像是有一个人在黑暗中死死地盯着你,你看不到他,但你浑身都不舒服。
地面动了一下。不是地震那种剧烈的晃动,而是一种更细微的、更像是有什么东西在地底下翻了个身的震动。苏牧的手指在树干上轻轻敲了一下。
他的黄金血脉在体内流动,他能感觉到地底下有什么东西在移动,速度不快,但体型很大。不是一只两只,是很多只,像一群在地底下穿行的巨蛇。它们从防线的下方穿过,从营地的下方穿过,从苏牧的脚下穿过。但它们没有上来,只是在下面,像在等什么。
苏牧的手指又敲了一下。
白柳汐似乎感觉到了什么,她转过头,目光在黑暗中扫了一圈,然后落在苏牧的身上。苏牧摇了摇头。白柳汐的眉头微微皱了一下,然后转回去,继续看着密林深处。

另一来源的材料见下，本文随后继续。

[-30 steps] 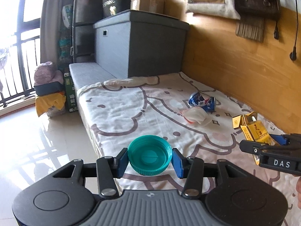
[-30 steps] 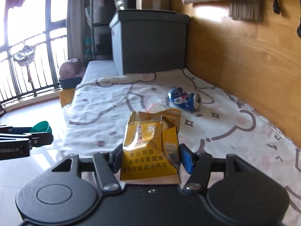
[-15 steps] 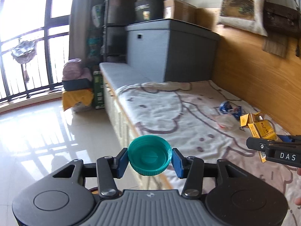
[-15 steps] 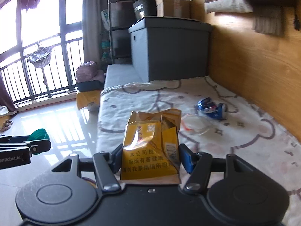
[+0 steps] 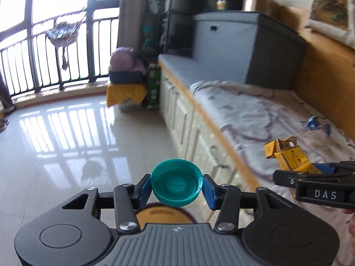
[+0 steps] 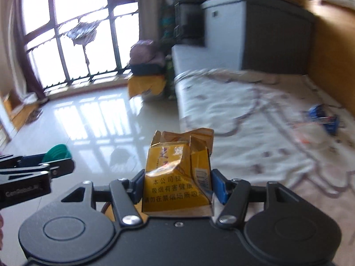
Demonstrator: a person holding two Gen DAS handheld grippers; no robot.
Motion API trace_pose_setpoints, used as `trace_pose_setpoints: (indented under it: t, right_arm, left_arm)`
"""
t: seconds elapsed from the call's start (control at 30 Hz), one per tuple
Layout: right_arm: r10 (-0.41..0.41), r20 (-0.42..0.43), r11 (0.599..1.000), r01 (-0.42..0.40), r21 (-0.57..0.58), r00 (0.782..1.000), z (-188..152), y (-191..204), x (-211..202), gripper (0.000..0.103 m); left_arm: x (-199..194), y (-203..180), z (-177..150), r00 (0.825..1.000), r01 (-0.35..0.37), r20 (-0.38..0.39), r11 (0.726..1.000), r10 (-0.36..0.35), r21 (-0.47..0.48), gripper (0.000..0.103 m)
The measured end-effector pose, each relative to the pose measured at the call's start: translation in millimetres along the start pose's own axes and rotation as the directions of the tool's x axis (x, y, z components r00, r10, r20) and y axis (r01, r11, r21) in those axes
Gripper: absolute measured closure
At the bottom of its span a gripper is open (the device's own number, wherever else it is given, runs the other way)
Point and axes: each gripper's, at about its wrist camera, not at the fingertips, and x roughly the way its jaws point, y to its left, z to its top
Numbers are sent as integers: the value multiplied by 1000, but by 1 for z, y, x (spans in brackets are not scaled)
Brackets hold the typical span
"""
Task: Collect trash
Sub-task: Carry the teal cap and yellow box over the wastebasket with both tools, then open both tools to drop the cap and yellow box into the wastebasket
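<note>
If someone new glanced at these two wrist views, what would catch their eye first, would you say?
Most likely the teal bottle cap pinched in the left gripper above the glossy floor, and the crumpled yellow cigarette pack clamped in the right gripper. Next, the crushed blue can lying on the patterned bed sheet near the wooden wall, beside a clear wrapper.
</note>
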Motion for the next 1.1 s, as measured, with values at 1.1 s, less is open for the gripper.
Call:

夜风从密林深处吹来,带着一股浓烈的、像是有什么东西正在腐烂的气息。苏牧的鼻子抽动了一下,那股气味不是他之前闻到的腐臭味,而是一种更具体的、像是某种动物尸体被泡在水里泡了很久之后捞出来的气味。
那股气味让他的黄金血脉微微躁动了一下。不是渴望,是警觉。有什么东西在那里,在密林深处,在黑暗的最深处,在那些手电筒光照不到的角落。
营地上空的云层不知什么时候散开了一点,月光从树冠的缝隙中漏下来,在地面上投下几片惨白的光斑。那些光斑落在落叶层上,像是几颗被随意丢弃的白色的棋子。
一只猫头鹰从树冠上飞过,翅膀在月光下投下一道黑影,然后消失在密林深处。